**Task item**: Reproduce this listing in full.

▼▼▼

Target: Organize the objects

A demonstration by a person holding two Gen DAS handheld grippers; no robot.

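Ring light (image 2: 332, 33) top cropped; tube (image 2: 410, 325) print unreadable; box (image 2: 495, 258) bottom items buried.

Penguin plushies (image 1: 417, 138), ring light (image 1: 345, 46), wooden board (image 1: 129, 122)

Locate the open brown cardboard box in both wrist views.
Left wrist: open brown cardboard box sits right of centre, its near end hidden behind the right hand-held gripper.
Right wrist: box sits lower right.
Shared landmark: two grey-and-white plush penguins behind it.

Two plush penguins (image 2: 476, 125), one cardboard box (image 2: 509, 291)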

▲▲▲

**Solution below**:
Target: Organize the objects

A demonstration by a person holding two Gen DAS handheld grippers; no robot.

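Ring light (image 2: 332, 33) top cropped; tube (image 2: 410, 325) print unreadable; box (image 2: 495, 258) bottom items buried.

Penguin plushies (image 1: 417, 138), ring light (image 1: 345, 46), wooden board (image 1: 129, 122)

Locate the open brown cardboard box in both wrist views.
Left wrist: open brown cardboard box sits right of centre, its near end hidden behind the right hand-held gripper.
Right wrist: box sits lower right.
Shared landmark: two grey-and-white plush penguins behind it.

Two plush penguins (image 2: 476, 125), one cardboard box (image 2: 509, 291)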

This output is finished.